Los costarricenses de mediados del siglo pasado, todavía humildes labriegos –pocos con estudios y grados académicos superiores- pero sabios por su visión solidaria, sabían que la paz social, solo es posible, con un espíritu de desprendimiento
personal y de un gran patriotismo. Únicamente así, se puede pensar también en
el bienestar de los otros y en de la patria.
Aquella bucólica y piadosa Costa Rica de siglos pasados, se nos está deslizando de entre los dedos a juzgar por los últimos acontecimientos: huelgas, asaltos, asesinatos hasta de indefensos niños, actos de corrupción y, por otro lado, la mayoría de las acciones públicas no satisfacen al pueblo. Estos son hechos que se repiten con tal regularidad, que ya casi nos acostumbramos a verlos, como si fueran parte del diario vivir de nuestro país.
Por otro lado, la mayoría de las organizaciones gremiales de todo tipo, guardan silencio ante esos hechos, como si lo único que los motivase a movilizarse, es cuando alguien osa proponer la eliminación o reducción de algunos privilegios de su casta gremial.
Finalmente, y no por eso menos grave, está la indiferencia de la mayoría de los costarricenses, del ciudadano común, que ante tales hechos, se resigna a manifestar, melancólicamente, que aquí no hay cara en la cual persignarse. Como si con eso, cumpliéramos con nosotros mismos y con la patria
Estamos casi viviendo un estado de sitio, provocado por pecados de acción pero también por los de omisión; parece ser que lo único importante hoy día, es el beneficio personal o cuando mucho el gremial, que cada uno salve lo suyo.
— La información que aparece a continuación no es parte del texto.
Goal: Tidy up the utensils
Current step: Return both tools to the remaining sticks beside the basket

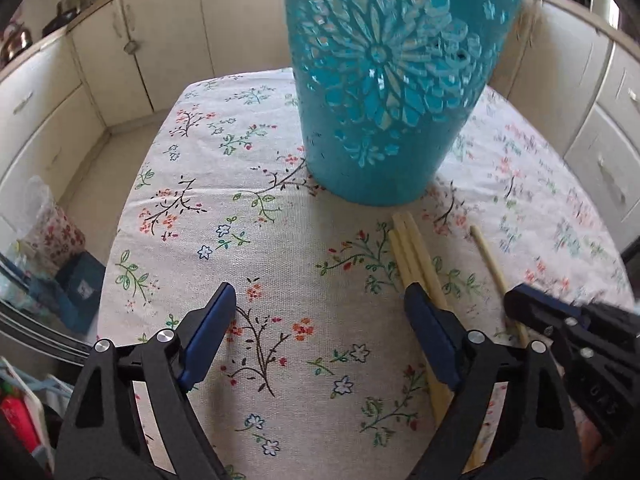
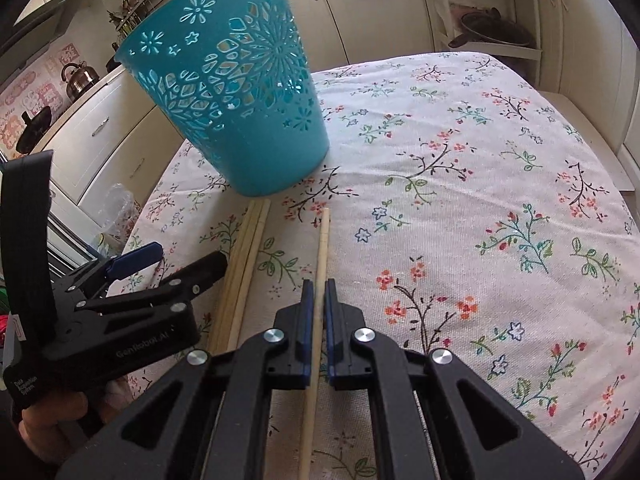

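Right wrist view: right gripper [image 2: 316, 300], jaws pinching 1 pale wooden chopstick [image 2: 320, 256] lying on the floral tabletop [image 2: 460, 200]; 3 chopsticks [image 2: 244, 264] at 10 o'clock, below the teal basket [image 2: 240, 92]. Only the left wrist view shows the left gripper [image 1: 316, 312] spread wide.

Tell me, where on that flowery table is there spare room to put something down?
The tablecloth right of the single chopstick and the teal basket is bare. It is crowded in front of the basket: the chopstick bundle, left gripper and right gripper.
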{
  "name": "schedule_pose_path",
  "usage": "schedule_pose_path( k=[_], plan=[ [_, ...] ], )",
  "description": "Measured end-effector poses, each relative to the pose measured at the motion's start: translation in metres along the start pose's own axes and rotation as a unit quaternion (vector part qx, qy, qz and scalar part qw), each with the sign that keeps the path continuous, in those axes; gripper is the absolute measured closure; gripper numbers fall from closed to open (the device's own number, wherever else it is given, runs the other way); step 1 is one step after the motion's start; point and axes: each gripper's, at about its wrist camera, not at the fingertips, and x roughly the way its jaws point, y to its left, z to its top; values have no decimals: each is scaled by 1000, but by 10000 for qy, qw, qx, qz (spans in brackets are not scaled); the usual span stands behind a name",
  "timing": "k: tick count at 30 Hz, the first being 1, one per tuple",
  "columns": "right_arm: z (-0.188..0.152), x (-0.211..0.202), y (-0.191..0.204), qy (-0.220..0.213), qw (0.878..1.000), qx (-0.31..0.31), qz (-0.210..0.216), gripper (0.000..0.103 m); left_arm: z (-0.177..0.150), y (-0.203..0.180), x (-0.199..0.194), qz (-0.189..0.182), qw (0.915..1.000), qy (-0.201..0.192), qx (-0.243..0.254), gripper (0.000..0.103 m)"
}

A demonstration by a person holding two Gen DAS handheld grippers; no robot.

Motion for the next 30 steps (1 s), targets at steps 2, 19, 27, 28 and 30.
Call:
schedule_pose_path(
  k=[2,19,27,28,30],
  plan=[
    [0,0,0,2,10000,5,9,97,0,-4,0,40,9999,34,108,21],
    [1,1,1,-9,10000,-31,-5,97,6,-14,5,-66,9998,136,140,30],
    [1,1,1,-6,10000,-25,-3,97,5,-17,7,-68,9987,109,500,46],
    [1,1,1,-7,10000,-31,-9,97,5,-18,7,-90,9985,104,530,50],
    [1,2,1,-7,10000,-31,-9,97,6,-23,6,-212,9974,63,692,63]
  ],
)
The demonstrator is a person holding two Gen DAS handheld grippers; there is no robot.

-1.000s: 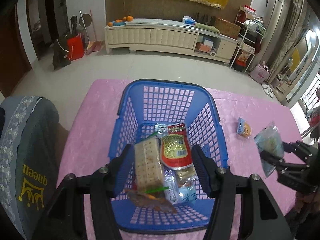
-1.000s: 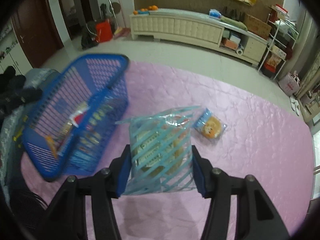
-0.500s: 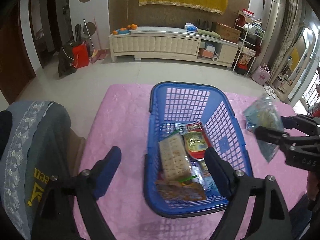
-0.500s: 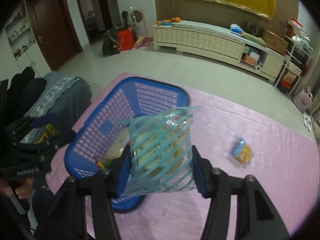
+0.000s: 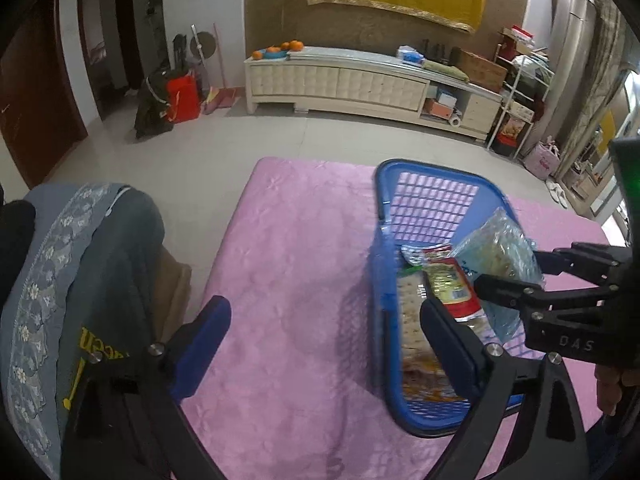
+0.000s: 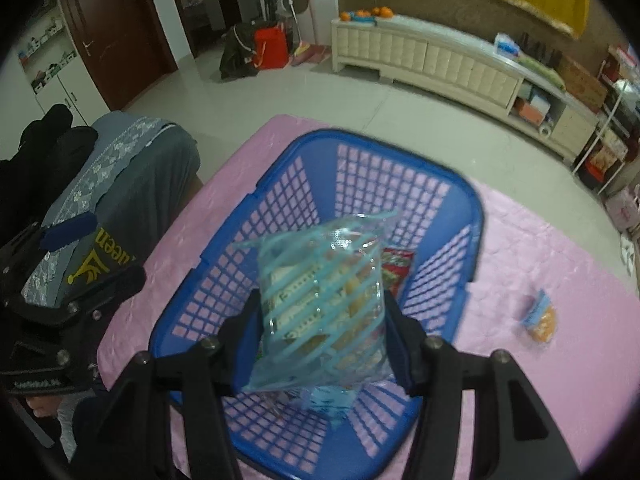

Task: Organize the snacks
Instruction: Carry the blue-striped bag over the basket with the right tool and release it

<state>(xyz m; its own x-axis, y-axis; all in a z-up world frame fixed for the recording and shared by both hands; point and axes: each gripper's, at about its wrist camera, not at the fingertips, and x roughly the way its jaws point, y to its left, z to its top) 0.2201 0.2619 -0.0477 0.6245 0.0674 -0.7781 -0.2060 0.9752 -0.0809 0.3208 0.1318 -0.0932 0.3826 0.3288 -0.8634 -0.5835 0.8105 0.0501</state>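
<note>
A blue plastic basket (image 6: pixel 280 216) stands on the pink tablecloth (image 6: pixel 560 360) and holds several snack packs, among them a cracker pack (image 5: pixel 410 312) and a red-and-green pack (image 5: pixel 452 286). My right gripper (image 6: pixel 320 344) is shut on a clear bag with light-blue stripes (image 6: pixel 324 308) and holds it over the basket; the bag also shows in the left wrist view (image 5: pixel 500 256). My left gripper (image 5: pixel 324 332) is open and empty, left of the basket (image 5: pixel 384 240), over the cloth. A small blue-and-orange snack pack (image 6: pixel 540 316) lies on the cloth right of the basket.
A grey chair back with a floral band (image 5: pixel 80 280) stands at the table's left edge. Beyond the table are tiled floor and a long cream cabinet (image 5: pixel 360 80). The table's far edge (image 5: pixel 320 160) lies just past the basket.
My right gripper has carried the striped bag left, from beside the basket to over it. My left gripper has opened, released the cracker pack into the basket and drawn back to the left.
</note>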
Después de mí el diluvio.
Es claro que hemos perdido el norte; como país nos estamos dirigiendo hacia un descalabro nacional de consecuencias impensables, para tragedia de nuestros indefensos hijos y nietos.
Urge corregir el rumbo, si queremos dejarle a las futuras generaciones, al menos, un país igual al que recibimos de nuestros antepasados, si es que no tenemos el coraje de crear una sociedad más justa y libre con un desarrollo económico sustentable y en lo social más inclusiva, a partir de una democracia más participativa e integral.